Not transferring the ownership to the insurance company after a claim is “a little bit problematic for us because it makes it more difficult for us to track down who actually owns the vehicle,” said Steve Gardner, an auto theft investigator covering eastern Ontario at IBC.
His advice to insurance companies is simple: Change the ownership to the insurance company name once the customer is paid out.
“Many of these vehicles, when we run them on the ministry of Ontario database, the last owner shows up as an individual – the person the car was stolen from,” said Gardner, who spent 30 years as a police officer in Ottawa, 12 of them in the organized auto theft division.
It could happen that the vehicle ends up going back to the original owner, Garder warned. If the stolen vehicle happens to be found by chance, police “could release it to the wrong person because there’s nothing there to indicate that the vehicle is owned by an insurance company.”

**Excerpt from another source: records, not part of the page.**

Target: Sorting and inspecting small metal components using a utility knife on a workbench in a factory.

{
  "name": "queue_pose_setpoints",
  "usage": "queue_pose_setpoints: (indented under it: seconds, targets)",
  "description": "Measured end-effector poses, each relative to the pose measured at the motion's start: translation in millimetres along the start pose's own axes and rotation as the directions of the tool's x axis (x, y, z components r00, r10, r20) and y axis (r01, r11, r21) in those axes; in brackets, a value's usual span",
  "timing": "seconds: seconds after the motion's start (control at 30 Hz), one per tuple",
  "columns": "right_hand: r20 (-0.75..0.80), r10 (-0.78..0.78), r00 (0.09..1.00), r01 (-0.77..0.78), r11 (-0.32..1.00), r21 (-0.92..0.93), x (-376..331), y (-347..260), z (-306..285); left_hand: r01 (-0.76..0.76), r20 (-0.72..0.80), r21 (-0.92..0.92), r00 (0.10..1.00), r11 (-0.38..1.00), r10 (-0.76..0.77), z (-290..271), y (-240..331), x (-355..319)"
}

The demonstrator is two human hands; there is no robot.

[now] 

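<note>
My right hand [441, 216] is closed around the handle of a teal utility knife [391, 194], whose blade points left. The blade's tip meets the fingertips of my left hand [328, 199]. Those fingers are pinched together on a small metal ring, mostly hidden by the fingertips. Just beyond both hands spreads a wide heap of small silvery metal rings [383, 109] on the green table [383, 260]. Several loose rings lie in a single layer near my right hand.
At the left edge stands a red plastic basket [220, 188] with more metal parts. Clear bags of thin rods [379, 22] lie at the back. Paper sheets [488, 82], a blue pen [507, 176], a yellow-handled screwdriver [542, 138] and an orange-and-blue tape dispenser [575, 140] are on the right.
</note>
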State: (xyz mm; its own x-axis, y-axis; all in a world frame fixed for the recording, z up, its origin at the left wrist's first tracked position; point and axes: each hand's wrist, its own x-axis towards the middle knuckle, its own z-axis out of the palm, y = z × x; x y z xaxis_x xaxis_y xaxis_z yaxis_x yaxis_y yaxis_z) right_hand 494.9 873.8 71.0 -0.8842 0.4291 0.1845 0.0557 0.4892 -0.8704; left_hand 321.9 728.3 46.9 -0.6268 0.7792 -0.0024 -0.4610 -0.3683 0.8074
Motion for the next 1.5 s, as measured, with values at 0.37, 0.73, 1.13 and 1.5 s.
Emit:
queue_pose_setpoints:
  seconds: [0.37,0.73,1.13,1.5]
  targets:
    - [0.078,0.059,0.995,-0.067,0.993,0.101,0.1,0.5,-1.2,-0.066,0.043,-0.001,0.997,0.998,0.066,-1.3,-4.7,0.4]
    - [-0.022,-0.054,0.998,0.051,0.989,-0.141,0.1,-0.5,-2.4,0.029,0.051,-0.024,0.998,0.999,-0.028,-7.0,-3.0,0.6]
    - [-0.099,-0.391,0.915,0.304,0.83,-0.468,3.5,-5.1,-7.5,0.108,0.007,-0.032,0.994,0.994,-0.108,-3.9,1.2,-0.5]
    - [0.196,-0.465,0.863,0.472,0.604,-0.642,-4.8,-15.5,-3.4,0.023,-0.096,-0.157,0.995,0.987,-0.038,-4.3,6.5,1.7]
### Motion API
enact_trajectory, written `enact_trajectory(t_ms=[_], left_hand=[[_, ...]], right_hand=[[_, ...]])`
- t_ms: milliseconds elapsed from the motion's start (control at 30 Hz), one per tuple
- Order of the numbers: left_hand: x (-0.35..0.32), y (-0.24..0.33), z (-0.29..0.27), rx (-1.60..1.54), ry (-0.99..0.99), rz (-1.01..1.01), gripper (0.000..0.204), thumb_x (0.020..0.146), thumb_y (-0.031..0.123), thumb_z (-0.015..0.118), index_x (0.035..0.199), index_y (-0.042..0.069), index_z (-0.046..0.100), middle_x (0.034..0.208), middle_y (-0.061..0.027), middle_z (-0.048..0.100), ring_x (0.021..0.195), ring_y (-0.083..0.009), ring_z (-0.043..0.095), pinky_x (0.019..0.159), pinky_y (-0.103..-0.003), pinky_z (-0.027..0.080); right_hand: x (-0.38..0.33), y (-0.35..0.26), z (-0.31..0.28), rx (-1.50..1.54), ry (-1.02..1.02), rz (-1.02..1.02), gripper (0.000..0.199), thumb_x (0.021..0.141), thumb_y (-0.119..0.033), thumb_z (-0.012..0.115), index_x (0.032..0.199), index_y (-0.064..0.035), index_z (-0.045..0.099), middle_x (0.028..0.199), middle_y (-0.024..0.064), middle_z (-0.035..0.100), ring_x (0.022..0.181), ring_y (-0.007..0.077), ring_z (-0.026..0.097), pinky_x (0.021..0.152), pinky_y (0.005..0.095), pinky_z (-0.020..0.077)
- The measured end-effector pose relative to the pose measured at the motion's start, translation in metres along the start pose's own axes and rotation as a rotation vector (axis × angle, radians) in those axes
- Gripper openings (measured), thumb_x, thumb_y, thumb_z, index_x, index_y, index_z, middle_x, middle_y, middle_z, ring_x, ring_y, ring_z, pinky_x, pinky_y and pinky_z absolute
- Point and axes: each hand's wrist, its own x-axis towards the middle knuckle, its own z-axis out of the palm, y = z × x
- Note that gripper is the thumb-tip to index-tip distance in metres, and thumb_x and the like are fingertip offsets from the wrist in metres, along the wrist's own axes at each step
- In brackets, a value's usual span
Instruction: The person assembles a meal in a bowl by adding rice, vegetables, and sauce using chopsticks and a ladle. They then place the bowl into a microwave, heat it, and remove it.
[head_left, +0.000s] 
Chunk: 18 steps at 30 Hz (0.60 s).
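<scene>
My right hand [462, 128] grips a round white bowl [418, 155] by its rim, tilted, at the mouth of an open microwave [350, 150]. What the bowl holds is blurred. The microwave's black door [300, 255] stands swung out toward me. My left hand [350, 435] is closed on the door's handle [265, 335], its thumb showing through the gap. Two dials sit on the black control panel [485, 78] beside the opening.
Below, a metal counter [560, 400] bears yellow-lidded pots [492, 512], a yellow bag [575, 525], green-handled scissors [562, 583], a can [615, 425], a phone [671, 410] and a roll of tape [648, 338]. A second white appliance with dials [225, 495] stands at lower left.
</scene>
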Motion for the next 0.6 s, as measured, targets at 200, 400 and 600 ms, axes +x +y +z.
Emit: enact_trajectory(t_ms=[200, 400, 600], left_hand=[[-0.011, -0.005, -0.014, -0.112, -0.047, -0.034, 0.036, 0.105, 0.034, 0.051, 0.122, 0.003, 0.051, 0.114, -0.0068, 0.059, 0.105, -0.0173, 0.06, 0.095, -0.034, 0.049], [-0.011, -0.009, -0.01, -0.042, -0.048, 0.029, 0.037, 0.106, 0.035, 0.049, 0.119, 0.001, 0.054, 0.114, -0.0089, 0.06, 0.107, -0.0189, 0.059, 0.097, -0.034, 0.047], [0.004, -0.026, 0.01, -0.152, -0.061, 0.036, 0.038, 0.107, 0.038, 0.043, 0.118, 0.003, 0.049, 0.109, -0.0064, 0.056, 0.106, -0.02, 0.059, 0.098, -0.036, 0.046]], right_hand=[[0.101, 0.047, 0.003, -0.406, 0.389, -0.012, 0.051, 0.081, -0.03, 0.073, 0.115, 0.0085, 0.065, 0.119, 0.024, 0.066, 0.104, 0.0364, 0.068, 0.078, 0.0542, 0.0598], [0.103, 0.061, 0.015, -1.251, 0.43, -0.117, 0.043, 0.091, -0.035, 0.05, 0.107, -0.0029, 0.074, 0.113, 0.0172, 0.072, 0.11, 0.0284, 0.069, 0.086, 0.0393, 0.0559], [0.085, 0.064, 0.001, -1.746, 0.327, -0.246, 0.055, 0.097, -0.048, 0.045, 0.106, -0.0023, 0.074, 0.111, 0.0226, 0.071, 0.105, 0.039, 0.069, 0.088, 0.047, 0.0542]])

Skipping this step can save a few bucks initially but could cost more down the line. “A lot of times, the delay [in transferring ownership] incurs storage charges that are often much more than the cost of putting [the vehicle] in their name,” Gardner said.
Not to mention the additional headaches for everyone involved. When the insurance company wants to pick up the vehicle, they have to show proof of ownership to get the release. The company can’t get it back when ownership is in an individual’s name.
“It could – and often does – end up biting them in the backside when [the vehicles] do get recovered because it adds an extra step,” Gardner said. “Sometimes these vehicles will sit for weeks while a police services employee is trying to figure out who owns it. It can amount to substantial storage charges while someone’s trying to find out who actually owns it.”
As for the case at hand, it stretches back to August 2018 when charges were first laid against four men. That’s when Gardner got involved, helping police by identifying the stolen and recovered cars. Then he would get rid of the fraudulent identifiers, hunt down the insurance company that owns the vehicle, contact the claims agent and let them know the vehicle has been recovered.
Under Project Ravin, police, with Gardner’s assistance, were able to target one person in particular. He was charged over the weekend and appeared in court Tuesday for a number of offences ranging from possession of stolen property to laundering proceeds of crime over $5,000 to removing vehicle identification numbers.